TASK DETAILS
Please return, word for word, the line containing "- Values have" and each line after it through the end of the data below, and nothing else.

[DATA]

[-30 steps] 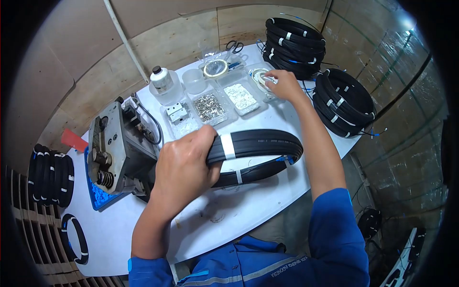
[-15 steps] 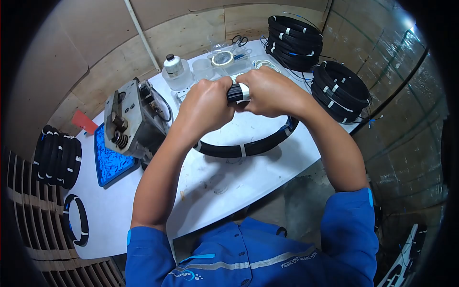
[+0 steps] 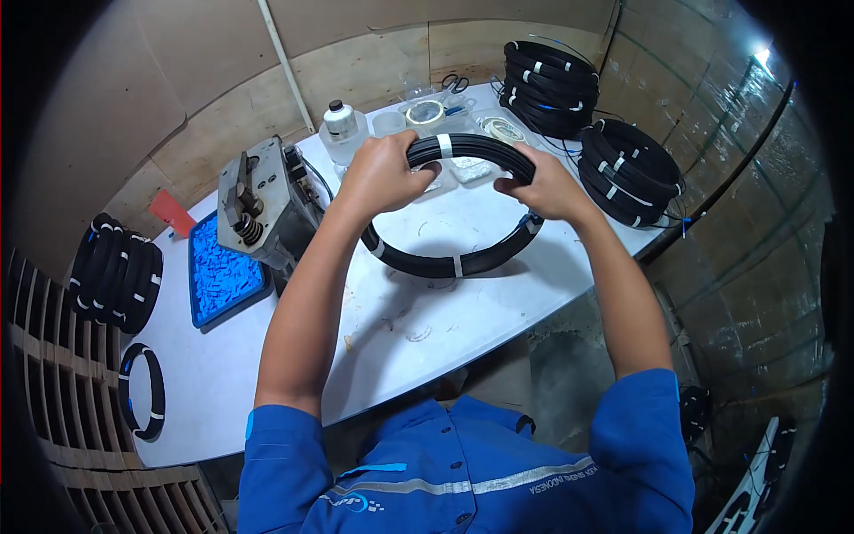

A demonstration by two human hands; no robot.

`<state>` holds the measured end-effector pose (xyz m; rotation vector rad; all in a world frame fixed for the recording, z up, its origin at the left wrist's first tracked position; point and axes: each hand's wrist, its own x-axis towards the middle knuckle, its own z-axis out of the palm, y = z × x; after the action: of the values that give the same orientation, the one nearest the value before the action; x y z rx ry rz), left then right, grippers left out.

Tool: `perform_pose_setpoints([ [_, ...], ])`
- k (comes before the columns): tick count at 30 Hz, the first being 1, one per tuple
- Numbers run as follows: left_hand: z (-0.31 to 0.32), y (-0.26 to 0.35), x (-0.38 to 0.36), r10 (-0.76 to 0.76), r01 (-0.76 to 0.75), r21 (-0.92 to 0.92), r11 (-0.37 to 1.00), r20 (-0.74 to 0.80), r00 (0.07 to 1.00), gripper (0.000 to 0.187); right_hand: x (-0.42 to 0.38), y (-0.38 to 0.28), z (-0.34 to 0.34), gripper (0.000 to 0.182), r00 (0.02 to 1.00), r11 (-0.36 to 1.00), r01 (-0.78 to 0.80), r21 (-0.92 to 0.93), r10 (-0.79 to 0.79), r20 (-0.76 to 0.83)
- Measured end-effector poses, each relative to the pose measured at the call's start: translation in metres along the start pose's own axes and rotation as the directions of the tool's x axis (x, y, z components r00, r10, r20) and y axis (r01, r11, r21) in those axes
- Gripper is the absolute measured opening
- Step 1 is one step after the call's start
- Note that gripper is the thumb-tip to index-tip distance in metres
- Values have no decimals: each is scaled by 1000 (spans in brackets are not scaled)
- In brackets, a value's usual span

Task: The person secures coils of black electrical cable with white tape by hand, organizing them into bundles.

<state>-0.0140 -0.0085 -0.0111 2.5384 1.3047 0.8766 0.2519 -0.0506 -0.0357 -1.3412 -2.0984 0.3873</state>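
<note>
A coil of black cable [image 3: 458, 266], bound with white tape bands, is held up at the middle of the white table. My left hand [image 3: 385, 173] grips its upper left side, with the thumb pointing inward through the ring. On the upper right side, my right hand [image 3: 544, 184] is closed round the same coil, its thumb also inside the ring. One white band shows on top, between both hands, and another at the bottom of the ring. A blue piece shows on the coil's right side, below my right hand.
A metal machine [image 3: 264, 196] stands left beside a tray of blue pieces [image 3: 224, 274] and a red object [image 3: 172, 212]. Stacked black coils [image 3: 550, 89] and more coils [image 3: 627, 173] lie at the right. A bottle [image 3: 340, 120], tape roll [image 3: 425, 113] and scissors [image 3: 455, 84] are at the back.
My hands were close together over one white band; now they are spread apart along the coil. The coil's upper arc shows between them. The whole view has shifted slightly.
</note>
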Motion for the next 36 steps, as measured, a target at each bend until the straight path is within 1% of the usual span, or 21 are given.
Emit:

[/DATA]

WRITTEN SOLUTION
- Values have no decimals: each is scaled by 1000 (spans in brackets are not scaled)
- In brackets, a value's usual span

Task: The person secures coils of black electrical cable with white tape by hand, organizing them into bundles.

<state>-0.0140 -0.0085 -0.0111 2.5384 1.3047 0.8766 0.2519 -0.0506 -0.0357 -1.3412 -2.0984 0.3873</state>
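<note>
A coil of black cable [image 3: 458, 266], bound with white tape bands, is held up at the middle of the white table. My left hand [image 3: 385, 173] grips its upper left side, with the thumb pointing inward through the ring. On the upper right side, my right hand [image 3: 544, 184] is closed round the same coil, its thumb also inside the ring. One white band shows on top, between both hands, and another at the bottom of the ring. A blue piece shows on the coil's right side, below my right hand.
A metal machine [image 3: 264, 196] stands left beside a tray of blue pieces [image 3: 224, 274] and a red object [image 3: 172, 212]. Stacked black coils [image 3: 550, 89] and more coils [image 3: 627, 173] lie at the right. A bottle [image 3: 340, 120], tape roll [image 3: 425, 113] and scissors [image 3: 455, 84] are at the back.
My hands were close together over one white band; now they are spread apart along the coil. The coil's upper arc shows between them. The whole view has shifted slightly.
</note>
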Motion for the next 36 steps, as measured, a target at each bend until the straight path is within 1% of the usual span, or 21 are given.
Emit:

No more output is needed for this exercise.